_WHAT YOU NEED TO DO_
Return the data below exactly as given, except for the images.

_STORED DATA_

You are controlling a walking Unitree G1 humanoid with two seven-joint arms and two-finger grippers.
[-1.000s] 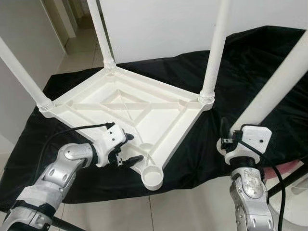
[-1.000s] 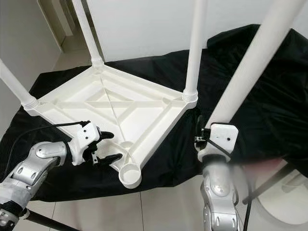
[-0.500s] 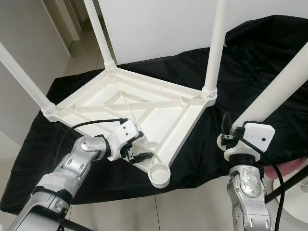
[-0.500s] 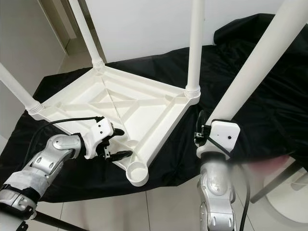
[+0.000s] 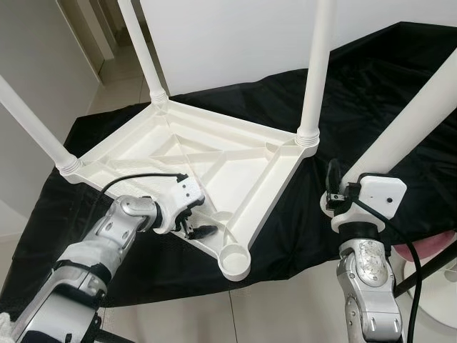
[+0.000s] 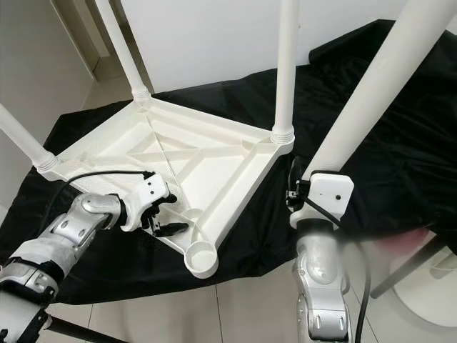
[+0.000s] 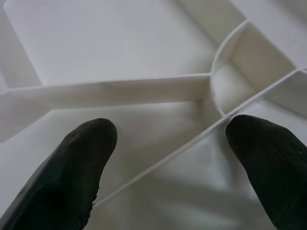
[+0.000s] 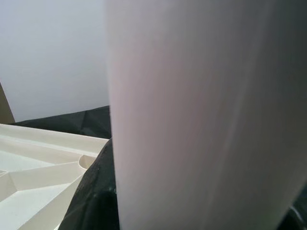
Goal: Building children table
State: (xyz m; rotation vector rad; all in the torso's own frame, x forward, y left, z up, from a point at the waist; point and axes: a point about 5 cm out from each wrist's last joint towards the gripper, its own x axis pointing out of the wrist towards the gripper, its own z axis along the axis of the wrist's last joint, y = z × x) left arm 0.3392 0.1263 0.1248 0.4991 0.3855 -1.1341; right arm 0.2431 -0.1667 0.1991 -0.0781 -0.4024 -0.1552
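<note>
Holding the fourth leg point(image 5: 410, 125) in the right gripper point(image 5: 335, 196), the robot has it tilted, the long axis running from the gripper up and away toward the robot's right, top end cut off by the frame. The table top point(image 5: 193, 161) lies upside down on a black cloth point(image 5: 371, 78), three legs already standing in their corners. The empty socket point(image 5: 234, 261) sits at the near corner, open side up, below and to the left of the right gripper, with bare cloth between them. Judgement: the leg's lower end must swing left and down to that socket, and the axis must come upright before it will seat.

Left gripper point(image 5: 198, 223) is at the near-left rim of the table top, just beside the socket corner. In the left wrist view its fingers point(image 7: 81, 167) are spread wide with a thin rib of the underside between them; nothing clamped that I can confirm. Judgement: placed to steady the top.

Right gripper's fingers: mostly hidden behind the leg and the white wrist housing; one black finger shows at the leg's left side. Grip inferred from the leg hanging unsupported otherwise. Leg's lower end is hidden behind the housing, so thread or plug condition cannot be read. Right wrist view: blurred white leg, close up.
</note>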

_RESULT_
You are controlling a walking Unitree G1 humanoid with two seven-joint arms and two-finger grippers.
[-1.000s] 
[-1.000s] 
[-0.500s] 
[-0.500s] 
[+0.000s] 
[+0.000s] 
[+0.000s] 
[+0.000s] 
Goal: Building children table
State: (xyz m; rotation vector rad; all in the torso's own frame, x forward, y left, z up, from a point at the waist; point and axes: a point about 5 cm out from each wrist's last joint towards the gripper, its own x axis pointing out of the wrist towards the gripper, its own z axis along the axis of the wrist's last joint, y = z × x) left arm 0.3392 0.1263 0.1248 0.4991 0.3855 -1.1341; right arm 0.2431 -0.1667 0.1991 -0.0781 -0.4024 -0.1552
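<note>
Holding the fourth leg point(image 5: 410, 125) in the right gripper point(image 5: 335, 196), the robot has it tilted, the long axis running from the gripper up and away toward the robot's right, top end cut off by the frame. The table top point(image 5: 193, 161) lies upside down on a black cloth point(image 5: 371, 78), three legs already standing in their corners. The empty socket point(image 5: 234, 261) sits at the near corner, open side up, below and to the left of the right gripper, with bare cloth between them. Judgement: the leg's lower end must swing left and down to that socket, and the axis must come upright before it will seat.

Left gripper point(image 5: 198, 223) is at the near-left rim of the table top, just beside the socket corner. In the left wrist view its fingers point(image 7: 81, 167) are spread wide with a thin rib of the underside between them; nothing clamped that I can confirm. Judgement: placed to steady the top.

Right gripper's fingers: mostly hidden behind the leg and the white wrist housing; one black finger shows at the leg's left side. Grip inferred from the leg hanging unsupported otherwise. Leg's lower end is hidden behind the housing, so thread or plug condition cannot be read. Right wrist view: blurred white leg, close up.
</note>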

The output above is complete as it stands.